| Exercise |
Each line of the data that includes "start" must be copied.

Provided material: Begin

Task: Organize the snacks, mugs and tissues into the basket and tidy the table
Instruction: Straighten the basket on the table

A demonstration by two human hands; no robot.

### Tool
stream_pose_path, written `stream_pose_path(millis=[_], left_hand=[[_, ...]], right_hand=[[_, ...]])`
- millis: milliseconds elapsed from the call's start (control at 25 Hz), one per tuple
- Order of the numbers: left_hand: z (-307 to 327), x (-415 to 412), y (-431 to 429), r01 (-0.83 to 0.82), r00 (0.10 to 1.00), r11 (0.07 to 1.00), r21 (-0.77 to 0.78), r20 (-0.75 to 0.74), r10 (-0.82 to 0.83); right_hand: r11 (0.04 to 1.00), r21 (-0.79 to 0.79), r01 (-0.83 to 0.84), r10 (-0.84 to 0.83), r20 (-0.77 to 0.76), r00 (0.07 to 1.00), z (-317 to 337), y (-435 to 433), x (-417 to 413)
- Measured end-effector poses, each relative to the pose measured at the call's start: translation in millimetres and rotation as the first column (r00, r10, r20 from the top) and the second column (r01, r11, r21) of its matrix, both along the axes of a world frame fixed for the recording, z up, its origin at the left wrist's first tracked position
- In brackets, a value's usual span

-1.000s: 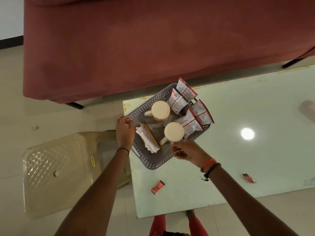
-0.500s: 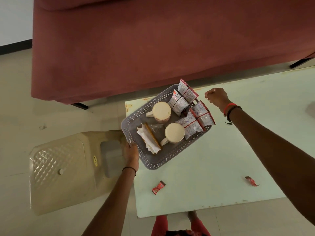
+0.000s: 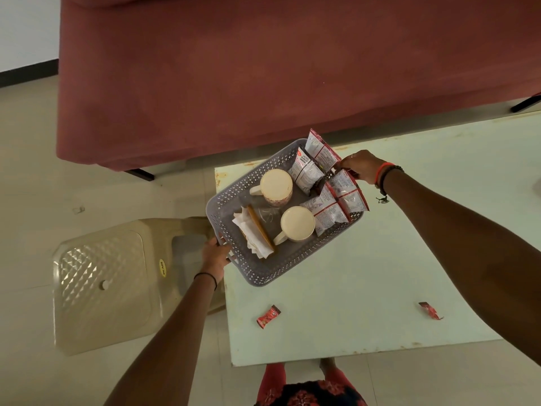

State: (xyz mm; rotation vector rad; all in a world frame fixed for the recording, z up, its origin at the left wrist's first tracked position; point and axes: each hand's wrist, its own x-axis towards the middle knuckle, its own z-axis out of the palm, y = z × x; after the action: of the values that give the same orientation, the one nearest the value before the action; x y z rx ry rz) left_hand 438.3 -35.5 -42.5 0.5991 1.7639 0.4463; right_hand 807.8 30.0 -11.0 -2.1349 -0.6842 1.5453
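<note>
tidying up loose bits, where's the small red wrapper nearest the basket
In the head view, the small red wrapper lies on the table near its front left edge, just below the basket and apart from it.

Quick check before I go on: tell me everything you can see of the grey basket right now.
The grey basket is rectangular, apparently plastic, with perforated walls and a solid floor. It sits skewed at the table's near-left corner, one end overhanging the edge. The left hand grips that end's handle; the right hand is at the opposite rim. Inside are two cream mugs, folded tissues with a tan strip, and snack packets leaning along the far side.
</note>
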Motion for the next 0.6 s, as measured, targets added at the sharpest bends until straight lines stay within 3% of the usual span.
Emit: stream_pose_path(millis=[280,600], left_hand=[[10,2,-1,0.025,1.000,1.000,0.009,-0.018,-0.024],[74,19,-45,0.126,0.988,0.991,0.053,-0.102,-0.120]], right_hand=[[0.975,-0.112,0.192,-0.206,-0.130,0.970,9,-38,5],[0.946,-0.093,0.310,-0.322,-0.164,0.932,61,-126,23]])
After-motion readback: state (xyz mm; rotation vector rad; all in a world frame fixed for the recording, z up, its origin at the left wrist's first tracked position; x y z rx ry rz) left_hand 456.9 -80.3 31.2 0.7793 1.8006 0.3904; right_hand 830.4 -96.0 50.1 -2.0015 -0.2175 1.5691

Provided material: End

| Result of this exercise |
- millis: milliseconds elapsed from the call's start (control at 25 Hz), one per tuple
- Measured end-effector poses, each relative to the pose measured at the call's start: translation in millimetres and rotation as the first column (r00, r10, r20 from the top) and the second column (r01, r11, r21) of its matrix, both along the axes of a world frame fixed for the recording, z up, its origin at the left wrist's first tracked position

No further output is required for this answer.